The first of these processes is called Long-Term Potentiation (LTP); it is an enhancement of communication between neurons. LTP occurs as a result of neurons being stimulated in synchronization and is one of the major mechanisms involved in memory and learning. 30 days after the 2 week experimental period, LTP was found to be impaired in the pathway between the Ventral Subiculum and Nucleus Accumbens in the brain.
The Ventral Subiculum-Nucleus Accumbens pathway controls the reaction to stress, regulates the immune system, and plays a role in learning through reinforcement.
The Ventral Subiculum is a portion of the brain housed in the Hippocampus. It is believed to regulate the Hypothalamic-Pituitary-Adrenal axis (HPA), which controls how one reacts to stress. The Ventral Subiculum is connected to the Nucleus Accumbens in the base of the Forebrain, which plays a role in pleasure, reward, addiction, and reinforcement learning. Thus, LTP impairment in the Ventral Subiculum-Nucleus Accumbens pathway may suggest difficulties with learning through reinforcement.

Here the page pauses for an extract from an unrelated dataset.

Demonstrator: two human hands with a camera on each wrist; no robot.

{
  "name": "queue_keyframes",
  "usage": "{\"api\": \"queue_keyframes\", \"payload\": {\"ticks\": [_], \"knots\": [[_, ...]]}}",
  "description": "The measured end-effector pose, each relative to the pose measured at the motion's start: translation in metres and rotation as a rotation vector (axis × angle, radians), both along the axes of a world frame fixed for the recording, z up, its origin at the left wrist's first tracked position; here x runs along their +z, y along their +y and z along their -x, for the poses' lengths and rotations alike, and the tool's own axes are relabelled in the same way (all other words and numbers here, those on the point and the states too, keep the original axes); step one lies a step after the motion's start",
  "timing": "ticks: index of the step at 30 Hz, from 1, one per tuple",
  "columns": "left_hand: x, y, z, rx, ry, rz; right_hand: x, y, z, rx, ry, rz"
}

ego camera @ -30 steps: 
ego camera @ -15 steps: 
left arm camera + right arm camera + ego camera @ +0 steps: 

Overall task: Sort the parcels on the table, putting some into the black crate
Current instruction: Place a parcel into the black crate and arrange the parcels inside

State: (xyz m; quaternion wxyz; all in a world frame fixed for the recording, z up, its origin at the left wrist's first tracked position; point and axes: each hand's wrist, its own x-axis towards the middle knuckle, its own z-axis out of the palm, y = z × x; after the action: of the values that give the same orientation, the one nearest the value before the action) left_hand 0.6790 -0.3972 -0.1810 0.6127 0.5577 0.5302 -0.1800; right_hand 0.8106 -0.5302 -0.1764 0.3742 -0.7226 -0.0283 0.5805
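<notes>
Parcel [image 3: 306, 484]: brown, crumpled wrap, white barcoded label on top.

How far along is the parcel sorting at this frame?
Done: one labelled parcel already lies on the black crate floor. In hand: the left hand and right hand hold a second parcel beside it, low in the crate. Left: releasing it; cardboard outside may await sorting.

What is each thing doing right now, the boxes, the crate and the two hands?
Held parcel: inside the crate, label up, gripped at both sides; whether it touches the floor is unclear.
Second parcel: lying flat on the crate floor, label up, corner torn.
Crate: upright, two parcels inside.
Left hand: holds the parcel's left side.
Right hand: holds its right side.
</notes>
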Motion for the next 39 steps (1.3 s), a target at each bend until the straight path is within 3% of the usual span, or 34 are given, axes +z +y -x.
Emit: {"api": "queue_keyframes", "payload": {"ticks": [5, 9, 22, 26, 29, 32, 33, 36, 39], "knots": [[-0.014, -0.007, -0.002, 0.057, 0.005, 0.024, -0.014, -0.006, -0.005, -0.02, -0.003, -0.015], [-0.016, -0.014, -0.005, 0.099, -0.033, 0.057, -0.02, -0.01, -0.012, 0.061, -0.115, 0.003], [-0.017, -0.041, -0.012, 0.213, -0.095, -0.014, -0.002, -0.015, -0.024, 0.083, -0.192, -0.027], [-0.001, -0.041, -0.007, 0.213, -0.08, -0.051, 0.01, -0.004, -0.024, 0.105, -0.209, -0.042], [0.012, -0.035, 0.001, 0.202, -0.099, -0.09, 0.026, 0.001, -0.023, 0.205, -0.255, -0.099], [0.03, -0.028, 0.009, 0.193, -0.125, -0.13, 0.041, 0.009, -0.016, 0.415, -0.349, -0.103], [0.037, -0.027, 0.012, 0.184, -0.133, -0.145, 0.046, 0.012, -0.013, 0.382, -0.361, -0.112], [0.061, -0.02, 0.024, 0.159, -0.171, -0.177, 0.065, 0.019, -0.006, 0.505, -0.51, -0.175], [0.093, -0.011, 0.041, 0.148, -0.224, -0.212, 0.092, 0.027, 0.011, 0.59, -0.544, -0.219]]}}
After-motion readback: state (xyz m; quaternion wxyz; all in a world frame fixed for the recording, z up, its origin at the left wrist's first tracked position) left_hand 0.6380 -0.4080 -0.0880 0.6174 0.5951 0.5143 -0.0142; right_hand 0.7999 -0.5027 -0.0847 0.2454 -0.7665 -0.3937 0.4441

The area in which stress was shown to cause LTP impairment is largely involved with the Hippocampus. Because of this, it’s not surprising stress caused difficulties when asked to identify an object based on its physical properties (appearance, size, shape, etc.). The hippocampus stores the majority of our spatial memories, so it makes sense that stress-induced problems there would make it harder to recall the name of a given object.
Cannabinoids Counteract The Effects Of Stress
The experimental group was treated daily with WIN55,212-2, which produces similar effects to Tetrahydrocannabinol (THC). Despite the similarities, WIN55,212-2 has a completely different chemical structure. It is a full agonist of the CB1 receptor in the cannabinoid system, whereas THC is a partial agonist.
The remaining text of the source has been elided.